There comes a point in your life that drugs suck. Sure, when you first start doing (a certain drug), it seems awesome, but there isn’t a drug that doesn’t eventually suck.
I smoked weed last night and I don’t wanna ever smoke again. I didn’t even get TOO paranoid…but it just wasn’t great at all.
Hallucinogens cause too much long term anxiety.
Cocaine, opiates…crap crap crap
Ecstasy…crap
They’re all crap
the only drug that’s good for me these days is alcohol in moderation. And caffiene and nicotine of course. The legal ones.
I think all drugs should be decriminalized, and cited for medicinal purposes too…but they got the right ones sold legally in stores. Yeah alcohol can be bad, but you can’t make it illegal. Drugs suck. Our government isn’t as “dumb” as you think…if you think that.
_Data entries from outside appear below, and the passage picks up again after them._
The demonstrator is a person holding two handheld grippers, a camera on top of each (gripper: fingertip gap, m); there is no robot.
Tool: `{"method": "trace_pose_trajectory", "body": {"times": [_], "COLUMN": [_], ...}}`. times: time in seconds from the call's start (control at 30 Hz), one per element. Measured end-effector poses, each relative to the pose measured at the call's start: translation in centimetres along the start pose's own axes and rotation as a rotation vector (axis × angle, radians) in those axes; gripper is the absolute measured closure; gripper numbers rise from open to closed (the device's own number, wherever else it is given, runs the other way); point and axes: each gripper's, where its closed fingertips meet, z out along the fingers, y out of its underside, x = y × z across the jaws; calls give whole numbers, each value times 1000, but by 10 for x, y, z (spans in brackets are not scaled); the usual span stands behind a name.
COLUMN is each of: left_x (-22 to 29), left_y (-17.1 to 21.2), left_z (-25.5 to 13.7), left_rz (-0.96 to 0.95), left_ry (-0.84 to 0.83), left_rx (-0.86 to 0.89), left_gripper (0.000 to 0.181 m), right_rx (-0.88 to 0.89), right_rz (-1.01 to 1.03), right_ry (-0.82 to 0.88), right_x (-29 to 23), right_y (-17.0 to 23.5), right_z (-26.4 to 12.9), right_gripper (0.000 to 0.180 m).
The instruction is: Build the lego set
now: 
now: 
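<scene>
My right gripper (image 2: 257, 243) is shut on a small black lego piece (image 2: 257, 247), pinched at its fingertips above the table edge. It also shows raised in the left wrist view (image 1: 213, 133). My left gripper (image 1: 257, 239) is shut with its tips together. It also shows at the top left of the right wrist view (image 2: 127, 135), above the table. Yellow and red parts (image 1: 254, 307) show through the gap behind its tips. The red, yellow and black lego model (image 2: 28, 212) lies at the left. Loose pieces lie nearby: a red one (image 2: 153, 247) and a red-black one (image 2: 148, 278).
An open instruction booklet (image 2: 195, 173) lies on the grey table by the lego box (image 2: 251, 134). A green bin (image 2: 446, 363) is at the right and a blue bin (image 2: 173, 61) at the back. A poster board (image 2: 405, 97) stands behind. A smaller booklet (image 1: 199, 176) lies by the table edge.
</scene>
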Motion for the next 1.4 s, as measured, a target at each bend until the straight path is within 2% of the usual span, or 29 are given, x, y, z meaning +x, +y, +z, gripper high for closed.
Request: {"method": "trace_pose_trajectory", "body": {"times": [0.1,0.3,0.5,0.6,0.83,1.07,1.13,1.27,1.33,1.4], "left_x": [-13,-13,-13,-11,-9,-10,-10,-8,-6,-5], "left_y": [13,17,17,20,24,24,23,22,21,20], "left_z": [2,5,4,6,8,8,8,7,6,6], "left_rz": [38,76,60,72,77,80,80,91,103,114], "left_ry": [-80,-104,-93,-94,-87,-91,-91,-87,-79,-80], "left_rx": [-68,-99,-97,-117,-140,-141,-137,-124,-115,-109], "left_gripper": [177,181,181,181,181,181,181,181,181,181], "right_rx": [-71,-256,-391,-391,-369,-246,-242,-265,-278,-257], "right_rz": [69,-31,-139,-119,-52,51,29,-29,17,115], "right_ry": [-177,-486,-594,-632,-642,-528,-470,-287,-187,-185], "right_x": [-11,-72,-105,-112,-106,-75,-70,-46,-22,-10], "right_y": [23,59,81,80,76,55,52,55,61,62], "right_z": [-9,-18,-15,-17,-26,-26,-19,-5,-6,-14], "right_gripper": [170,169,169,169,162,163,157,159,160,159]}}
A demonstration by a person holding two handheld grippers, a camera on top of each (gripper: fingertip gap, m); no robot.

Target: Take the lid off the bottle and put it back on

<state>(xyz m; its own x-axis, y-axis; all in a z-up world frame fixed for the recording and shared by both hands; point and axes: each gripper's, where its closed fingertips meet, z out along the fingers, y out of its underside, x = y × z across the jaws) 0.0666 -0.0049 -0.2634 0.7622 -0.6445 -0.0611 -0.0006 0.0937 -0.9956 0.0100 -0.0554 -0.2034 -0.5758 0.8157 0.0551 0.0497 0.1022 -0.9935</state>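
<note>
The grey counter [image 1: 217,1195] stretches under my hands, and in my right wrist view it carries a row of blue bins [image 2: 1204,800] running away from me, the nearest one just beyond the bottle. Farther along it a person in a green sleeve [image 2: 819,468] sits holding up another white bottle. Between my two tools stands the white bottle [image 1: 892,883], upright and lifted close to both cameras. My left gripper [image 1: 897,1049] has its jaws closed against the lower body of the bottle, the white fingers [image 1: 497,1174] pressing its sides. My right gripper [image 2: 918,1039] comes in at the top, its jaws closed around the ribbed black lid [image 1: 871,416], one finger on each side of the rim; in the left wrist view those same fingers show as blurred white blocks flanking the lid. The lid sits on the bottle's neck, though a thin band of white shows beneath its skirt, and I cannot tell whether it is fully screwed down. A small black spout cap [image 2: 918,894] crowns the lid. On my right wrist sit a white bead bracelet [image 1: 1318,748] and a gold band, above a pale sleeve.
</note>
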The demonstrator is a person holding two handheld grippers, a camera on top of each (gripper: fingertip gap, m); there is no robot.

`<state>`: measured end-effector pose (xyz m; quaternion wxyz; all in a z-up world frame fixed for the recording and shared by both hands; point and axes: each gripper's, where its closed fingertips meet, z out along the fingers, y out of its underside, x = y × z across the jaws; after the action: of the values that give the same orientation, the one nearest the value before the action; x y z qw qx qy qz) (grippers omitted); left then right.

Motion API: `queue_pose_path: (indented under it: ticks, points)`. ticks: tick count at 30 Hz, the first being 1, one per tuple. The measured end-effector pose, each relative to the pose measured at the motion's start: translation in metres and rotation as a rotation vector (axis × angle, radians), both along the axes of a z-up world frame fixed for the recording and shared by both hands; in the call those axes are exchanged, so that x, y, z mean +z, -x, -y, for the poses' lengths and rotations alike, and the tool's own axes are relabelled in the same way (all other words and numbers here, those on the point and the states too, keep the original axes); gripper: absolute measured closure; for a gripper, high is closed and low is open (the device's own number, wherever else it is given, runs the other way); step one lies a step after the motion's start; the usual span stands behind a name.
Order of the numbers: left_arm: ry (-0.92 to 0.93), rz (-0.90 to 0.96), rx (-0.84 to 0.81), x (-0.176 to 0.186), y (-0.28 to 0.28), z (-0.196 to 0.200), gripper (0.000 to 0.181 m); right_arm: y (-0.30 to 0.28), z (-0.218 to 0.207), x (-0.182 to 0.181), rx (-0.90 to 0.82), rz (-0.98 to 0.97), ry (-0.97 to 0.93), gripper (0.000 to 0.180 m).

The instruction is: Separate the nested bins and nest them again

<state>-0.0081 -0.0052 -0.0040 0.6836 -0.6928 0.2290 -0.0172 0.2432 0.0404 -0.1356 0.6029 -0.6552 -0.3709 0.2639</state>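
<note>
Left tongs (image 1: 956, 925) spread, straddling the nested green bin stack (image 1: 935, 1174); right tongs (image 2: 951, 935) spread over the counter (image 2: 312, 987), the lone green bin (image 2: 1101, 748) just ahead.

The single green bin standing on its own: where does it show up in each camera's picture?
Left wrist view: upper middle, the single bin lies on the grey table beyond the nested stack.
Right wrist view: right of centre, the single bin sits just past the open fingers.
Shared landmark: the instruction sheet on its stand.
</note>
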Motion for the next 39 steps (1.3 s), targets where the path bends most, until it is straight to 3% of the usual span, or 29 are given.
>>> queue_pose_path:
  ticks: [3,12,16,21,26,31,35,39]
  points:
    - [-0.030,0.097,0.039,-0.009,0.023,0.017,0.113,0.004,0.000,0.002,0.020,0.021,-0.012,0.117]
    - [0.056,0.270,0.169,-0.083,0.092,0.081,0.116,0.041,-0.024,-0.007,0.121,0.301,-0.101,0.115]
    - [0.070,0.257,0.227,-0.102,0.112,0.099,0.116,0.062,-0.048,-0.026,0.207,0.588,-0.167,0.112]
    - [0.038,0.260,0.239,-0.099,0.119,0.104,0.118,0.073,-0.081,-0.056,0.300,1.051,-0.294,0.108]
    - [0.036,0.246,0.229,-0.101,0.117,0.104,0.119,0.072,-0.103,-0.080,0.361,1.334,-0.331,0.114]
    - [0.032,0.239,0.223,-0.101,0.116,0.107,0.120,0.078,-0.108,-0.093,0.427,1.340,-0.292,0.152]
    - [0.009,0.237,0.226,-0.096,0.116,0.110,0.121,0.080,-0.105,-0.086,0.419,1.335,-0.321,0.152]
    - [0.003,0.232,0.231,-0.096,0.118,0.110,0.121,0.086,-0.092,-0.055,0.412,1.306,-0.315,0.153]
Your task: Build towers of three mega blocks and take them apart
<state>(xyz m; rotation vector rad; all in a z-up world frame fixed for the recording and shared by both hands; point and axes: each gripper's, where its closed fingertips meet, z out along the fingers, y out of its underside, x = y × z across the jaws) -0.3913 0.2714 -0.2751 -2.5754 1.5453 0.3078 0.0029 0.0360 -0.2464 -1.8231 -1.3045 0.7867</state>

Just my thoughts
A lot of prescription drugs suck, also. I don’t do any drugs. I just watch a lot of tv, a lot of pbs right now. No annoying commercials and it seems to calm me for some weird reason. Try tv; I know it has received some negative press; but, if you monitor what you watch it may not cause the symptoms and problems the drugs do. Take care, my friend.
If i wasn’t a walking cliché of a premature mum with a cooking book in one and a cigarette in other hand i would become a famous writer with a playroom of all sorts of drugs and toys.
Well well
Ever since they have put me on medications I am immune to a lot of street drugs, which is probably fortunate. I’ve tried crack, powder cocaine, snorted heroin, done methamphetamine, crystal meth, ecstasy, acid and several different pain pills, and none of them had any effect on me. Getting drunk on alcohol isn’t nearly as good for me as it was, even though I still crave it. I can get high on weed, but I think that is diminishing. I know I didn’t get ripped off on these drugs, either, because I shared them with other people who got high off them. I guess that in the final analysis I am lucky.
I actually did heroin one night on prolixin and it had not much effect on me. (Snorted it and smoked it)…I was expecting way more, even though I felt like I was dying and I was nodding out, I didn’t feel “high”…
And I did cocaine on prolixin and didn’t get that high but enjoyed it a lot…never again though.
Honestly I did mushrooms on tuesday…i took .7 grams of ■■■■■ envy mushrooms and tripped balls on my abilify. But notice my anxiety has increased. I probably won’t do shrooms ever again either, although that was a very good experience. I gave the remaining 1.3 grams to my friend in exchange for the weed.
I think I’m done with drugs. Just booze in moderation.
I used to be way worse with drugs but now I don’t yearn to “escape” as much as I did when I was younger. I like life now, so why do drugs?? I just had a craving for shrooms and wasn’t expecting to trip as hard as I did off .7.